I agree, BABIP is not the sole determining factor in how successful a pitcher is. The more outs a pitcher gets by striking people out, the less important it is. I think that is obvious. It has nothing to do with whether a pitcher influences the outcome on balls in play.

But both the median and average BABIP for your sample of ten pitchers with the best era are both considerably better than the major leagues' and the ten pitchers with the best BABIP all have ERA's under 4.00. As you acknowledge, there is clearly a statistical relationship between ERA and BABIP.

The second thing is that I don't think I have ever said you can determine the best pitcher by looking at ERA or any other single statistic. The best ERA's every year usually belong to relievers.

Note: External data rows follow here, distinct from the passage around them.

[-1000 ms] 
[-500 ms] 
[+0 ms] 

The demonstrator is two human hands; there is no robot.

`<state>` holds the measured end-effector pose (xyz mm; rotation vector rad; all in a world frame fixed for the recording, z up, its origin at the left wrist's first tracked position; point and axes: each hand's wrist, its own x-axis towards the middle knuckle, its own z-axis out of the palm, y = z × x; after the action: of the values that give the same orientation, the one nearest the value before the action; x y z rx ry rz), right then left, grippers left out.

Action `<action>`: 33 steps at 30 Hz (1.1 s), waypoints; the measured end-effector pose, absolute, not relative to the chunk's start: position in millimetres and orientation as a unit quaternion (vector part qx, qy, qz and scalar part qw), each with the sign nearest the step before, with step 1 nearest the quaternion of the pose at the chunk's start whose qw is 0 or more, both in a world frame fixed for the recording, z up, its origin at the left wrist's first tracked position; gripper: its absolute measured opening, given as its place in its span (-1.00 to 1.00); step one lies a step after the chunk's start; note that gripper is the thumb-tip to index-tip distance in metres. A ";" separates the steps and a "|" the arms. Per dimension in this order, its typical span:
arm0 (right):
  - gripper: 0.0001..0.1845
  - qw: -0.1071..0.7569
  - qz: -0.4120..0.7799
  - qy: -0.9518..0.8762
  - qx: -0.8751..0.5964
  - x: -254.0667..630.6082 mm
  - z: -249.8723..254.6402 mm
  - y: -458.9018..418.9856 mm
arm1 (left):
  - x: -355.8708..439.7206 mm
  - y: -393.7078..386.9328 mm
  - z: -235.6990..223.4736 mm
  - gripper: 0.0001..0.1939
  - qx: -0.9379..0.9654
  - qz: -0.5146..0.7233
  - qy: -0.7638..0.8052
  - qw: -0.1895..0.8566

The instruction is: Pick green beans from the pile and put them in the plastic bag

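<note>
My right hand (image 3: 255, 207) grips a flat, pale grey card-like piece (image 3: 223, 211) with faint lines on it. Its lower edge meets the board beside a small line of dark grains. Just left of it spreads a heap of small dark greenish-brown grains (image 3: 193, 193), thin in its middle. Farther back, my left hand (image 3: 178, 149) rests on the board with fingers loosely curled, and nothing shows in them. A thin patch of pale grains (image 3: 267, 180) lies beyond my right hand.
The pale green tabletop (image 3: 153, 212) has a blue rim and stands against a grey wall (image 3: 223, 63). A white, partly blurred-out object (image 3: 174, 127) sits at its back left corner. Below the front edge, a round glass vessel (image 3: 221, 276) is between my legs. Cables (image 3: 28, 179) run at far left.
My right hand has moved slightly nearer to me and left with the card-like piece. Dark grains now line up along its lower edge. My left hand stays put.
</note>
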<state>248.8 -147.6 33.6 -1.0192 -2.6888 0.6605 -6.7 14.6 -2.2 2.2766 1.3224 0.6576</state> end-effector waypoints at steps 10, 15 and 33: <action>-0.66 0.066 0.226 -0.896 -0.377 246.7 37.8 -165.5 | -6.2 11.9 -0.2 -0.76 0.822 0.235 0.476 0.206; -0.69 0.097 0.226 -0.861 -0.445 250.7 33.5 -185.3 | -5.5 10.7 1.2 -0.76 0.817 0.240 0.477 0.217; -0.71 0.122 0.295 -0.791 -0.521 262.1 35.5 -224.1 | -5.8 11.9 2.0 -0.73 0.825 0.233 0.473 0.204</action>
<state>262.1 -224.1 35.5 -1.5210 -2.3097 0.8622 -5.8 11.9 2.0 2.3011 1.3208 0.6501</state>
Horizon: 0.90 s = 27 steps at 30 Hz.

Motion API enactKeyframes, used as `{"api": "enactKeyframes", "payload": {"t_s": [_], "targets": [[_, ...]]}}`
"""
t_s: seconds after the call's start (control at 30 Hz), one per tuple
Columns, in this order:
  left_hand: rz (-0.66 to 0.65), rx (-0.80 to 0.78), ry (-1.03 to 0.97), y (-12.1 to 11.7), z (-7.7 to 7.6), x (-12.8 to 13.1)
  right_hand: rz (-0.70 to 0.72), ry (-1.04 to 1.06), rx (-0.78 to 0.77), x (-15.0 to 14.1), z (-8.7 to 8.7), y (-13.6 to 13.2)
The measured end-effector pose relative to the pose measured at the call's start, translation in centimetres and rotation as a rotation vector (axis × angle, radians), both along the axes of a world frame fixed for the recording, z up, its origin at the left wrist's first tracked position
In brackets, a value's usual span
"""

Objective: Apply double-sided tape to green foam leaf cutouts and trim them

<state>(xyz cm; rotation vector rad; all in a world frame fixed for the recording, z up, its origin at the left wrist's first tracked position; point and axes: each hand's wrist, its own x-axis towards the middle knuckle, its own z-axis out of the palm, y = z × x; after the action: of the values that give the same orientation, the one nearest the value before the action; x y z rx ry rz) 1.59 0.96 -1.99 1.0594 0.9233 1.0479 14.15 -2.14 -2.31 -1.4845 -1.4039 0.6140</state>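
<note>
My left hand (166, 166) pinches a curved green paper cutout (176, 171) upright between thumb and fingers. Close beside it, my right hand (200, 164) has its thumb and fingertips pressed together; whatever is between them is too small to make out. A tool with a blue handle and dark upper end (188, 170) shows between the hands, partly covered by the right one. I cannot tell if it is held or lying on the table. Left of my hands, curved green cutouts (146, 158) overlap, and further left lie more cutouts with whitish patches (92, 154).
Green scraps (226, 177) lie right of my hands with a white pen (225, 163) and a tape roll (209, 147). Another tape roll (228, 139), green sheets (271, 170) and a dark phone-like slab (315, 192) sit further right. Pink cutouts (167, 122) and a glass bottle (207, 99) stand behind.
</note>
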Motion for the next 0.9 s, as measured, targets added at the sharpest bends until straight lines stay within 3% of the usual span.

In addition, it is clear one of the misrepresentations by McCracken was based on mistaking the volatility of BABIP as a statistical measure, for lack of meaning. Its really just a sample size issue that disappears when you look at career numbers.

The comment I made about "best pitchers" was not intended to imply that if you look at BABIP for a single season you will identify the pitchers who had the best seasons. You won't. That won't happen even if you look at career BABIP, since there are other factors that help determine a pitcher's success. But if you look at Hall of Fame pitchers, you aren't likely going to find any who consistently gave up more hits on balls than the typical pitcher. And if you do find one, its because they are extreme outliers from what makes the typical pitcher successful.

Its a long ways from saying that how often they get people out on balls in play is the sole to determining factor in the relative success of pitchers and that it doesn't matter at all. In fact, what your data shows is that it is very important.

TT said...

BTW

"use ERA because I know you don't believe in FIP or xFIP,"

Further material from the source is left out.